During Oscars, Hollywood takes aim at Trump

At the 90th Annual Academy Awards, diversity was the key issue

Hollywood seized the microphone at Sunday's Oscars and wasn't shy about its passions, sprinkling political moments throughout a show that included anti-gun and pro-immigration references, as well as mocking the president's Twitter habits.

Rapper Common singled out the National Rifle Association, immigrants, women's rights and the movement to prevent gun violence during a performance of his Oscar-nominated song.

His rap led into Andra Day's singing of "Stand Up for Something," co-written with Diane Warren for the movie "Marshall."

Common, an Oscar winner in 2015, also took aim at President Donald Trump.

"These days we dance between love and hate," he rapped on Sunday night. "A president that chose with hate, he don't control our fate. Because God is great, when they go low we stay in the heights. I stand for peace, love and women's rights."

The performance began with Common, dressed entirely in black, in the spotlight speaking lyrics before giving way to Day.

"Tell the NRA they in God's way, and to the people of Parkland we say Ase," Common rapped, referencing the recent mass shooting at a high school in Parkland, Florida. Ase is a West African philosophy that means to make things happen and produce change.

The #MeToo movement, gun control and the conflict in Syria were just some of the topics discussed on the Red Carpet outside the Academy Awards in Los Angeles on Sunday night. (March 5)
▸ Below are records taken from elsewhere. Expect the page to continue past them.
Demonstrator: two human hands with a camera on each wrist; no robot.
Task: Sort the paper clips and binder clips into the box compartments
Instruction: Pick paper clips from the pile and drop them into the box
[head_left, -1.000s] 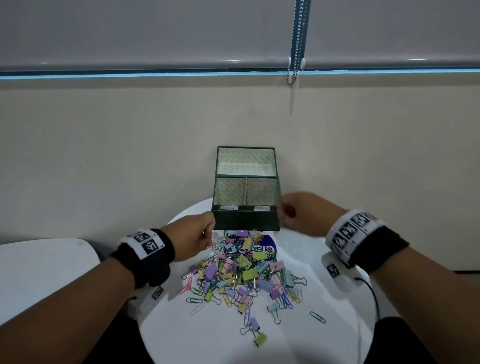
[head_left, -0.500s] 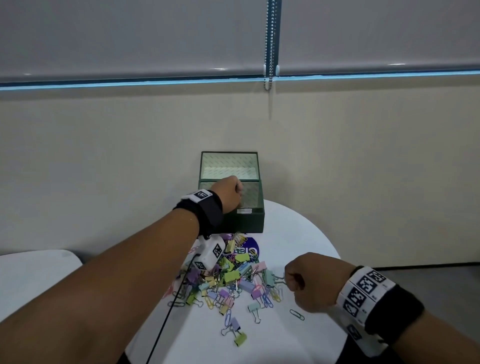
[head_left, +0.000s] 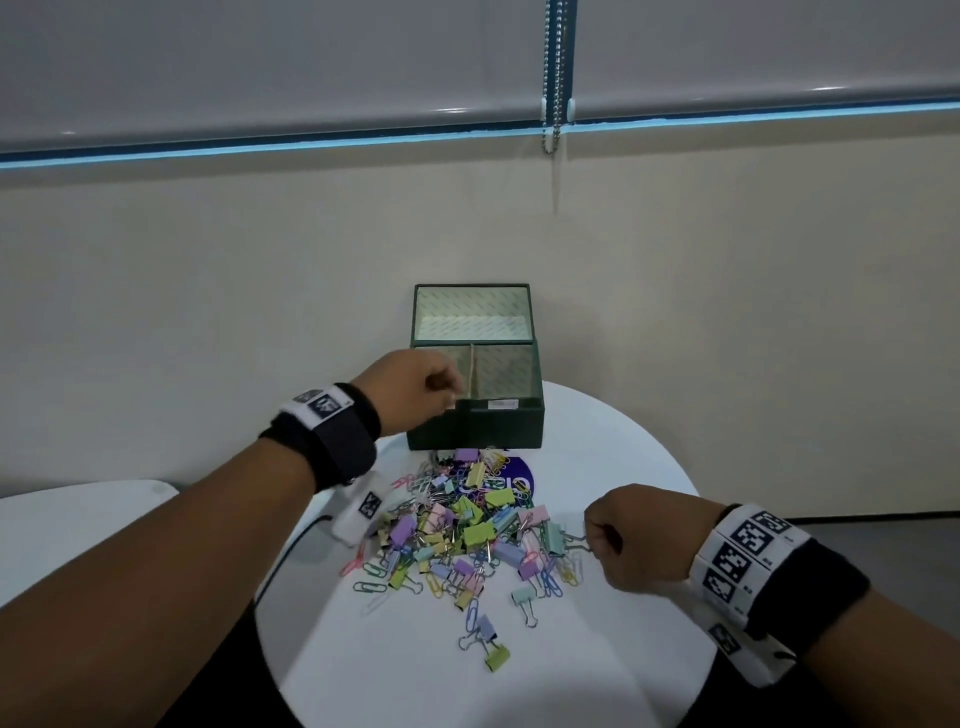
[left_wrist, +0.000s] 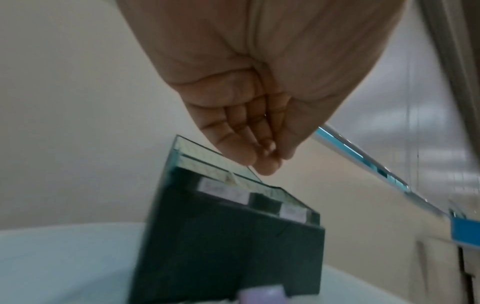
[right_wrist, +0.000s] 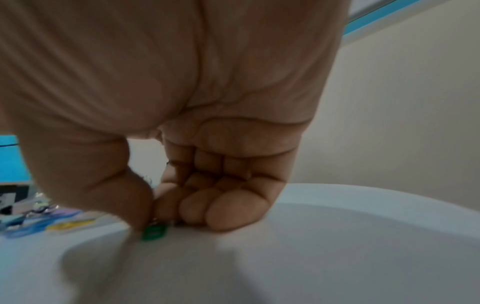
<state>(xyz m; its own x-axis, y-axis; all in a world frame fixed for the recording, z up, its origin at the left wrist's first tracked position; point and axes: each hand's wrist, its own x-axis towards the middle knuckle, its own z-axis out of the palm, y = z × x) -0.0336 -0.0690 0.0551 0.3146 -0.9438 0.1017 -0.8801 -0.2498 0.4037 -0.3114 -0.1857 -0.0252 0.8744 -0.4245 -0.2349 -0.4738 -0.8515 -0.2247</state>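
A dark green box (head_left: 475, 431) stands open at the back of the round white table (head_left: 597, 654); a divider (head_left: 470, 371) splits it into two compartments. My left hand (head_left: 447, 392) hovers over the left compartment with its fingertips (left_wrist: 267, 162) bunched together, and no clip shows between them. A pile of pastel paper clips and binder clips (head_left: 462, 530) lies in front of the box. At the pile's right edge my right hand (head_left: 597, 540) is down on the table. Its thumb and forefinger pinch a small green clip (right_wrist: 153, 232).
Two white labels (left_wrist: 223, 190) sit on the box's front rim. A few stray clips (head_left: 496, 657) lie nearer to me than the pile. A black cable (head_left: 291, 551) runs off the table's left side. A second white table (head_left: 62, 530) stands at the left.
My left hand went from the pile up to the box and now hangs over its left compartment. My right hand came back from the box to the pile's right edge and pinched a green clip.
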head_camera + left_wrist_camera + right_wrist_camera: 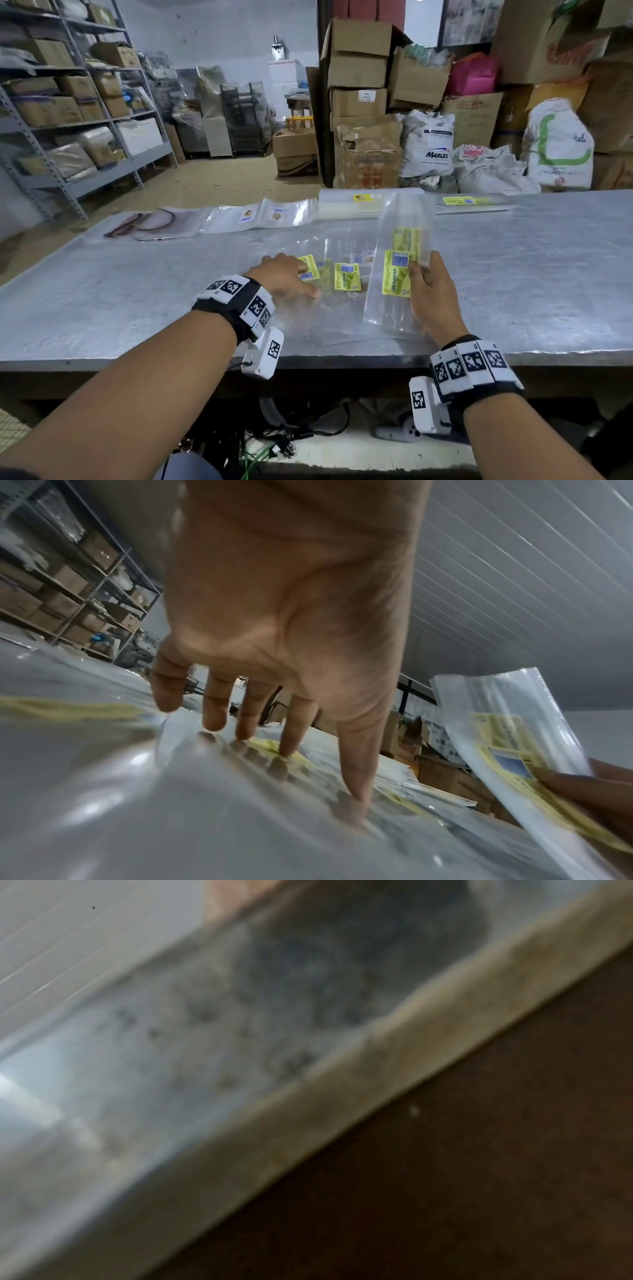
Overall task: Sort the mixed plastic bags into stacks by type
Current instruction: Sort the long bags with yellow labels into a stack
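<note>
A loose pile of clear plastic bags [339, 274] with yellow-green labels lies on the grey table [137, 301] in front of me. My left hand [289, 277] rests on the pile, its straight fingers [291, 731] pressing the plastic flat. My right hand [428, 284] pinches a long clear bag [399, 253] with a yellow "KEK PANDAN" label, lifted and tilted above the pile's right side. The same held bag [507, 739] shows at the right of the left wrist view. The right wrist view is a blur of plastic.
Sorted stacks lie along the table's far edge: printed bags [150, 222] at left, clear bags with small labels [260, 216], wider clear bags [359, 204] and another stack [476, 202] at right. Cardboard boxes [363, 102], sacks and metal shelves [78, 102] stand behind.
</note>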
He also offered up "sentiments of love for the people from "Africa, Haiti to Puerto Rico."

Common and Day were joined onstage by 10 men and women, including Black Lives Matter co-founder Patrisse Cullors; #MeToo movement founder Tarana Burke; 8-year-old Syrian refugee Bana Alabed; 87-year-old Delores Huerta, co-founder of the United Farm Workers of America; and Nicole Hockley, mother of Dylan Hockley, who was killed in the 2012 Sandy Hook elementary school shooting.

The song later lost in the original song category to "Remember Me" from "Coco."

During his show-opening monologue, host Jimmy Kimmel aimed some barbs toward the nation's capital.

Noting the big box office returns for the African-American actor-led "Black Panther," Kimmel cited the smaller best-picture nominee "Call Me By Your Name," a gay coming-of-age film.

"We don't make films like 'Call Me By Your Name' to make money," he said. "We make them to upset Mike Pence."

He also noted that Lupita Nyong'o was born in Mexico and raised in Kenya. "Let the tweetstorm from the president's toilet begin!" Kimmel said.

Kimmel kept up the political jabs before introducing the presenters for documentary feature.

"Tonight's nominated documentaries show us that where there is darkness, there is also hope," he said. "Except at the White House. Hope quit on Wednesday."

White House communications director Hope Hicks, a close confidante of Trump, abruptly resigned.

After "Icarus," the documentary that explored doping in sports, especially in Russia, won the Oscar, Kimmel quipped: "Now at least we know Putin didn't rig this competition, right?"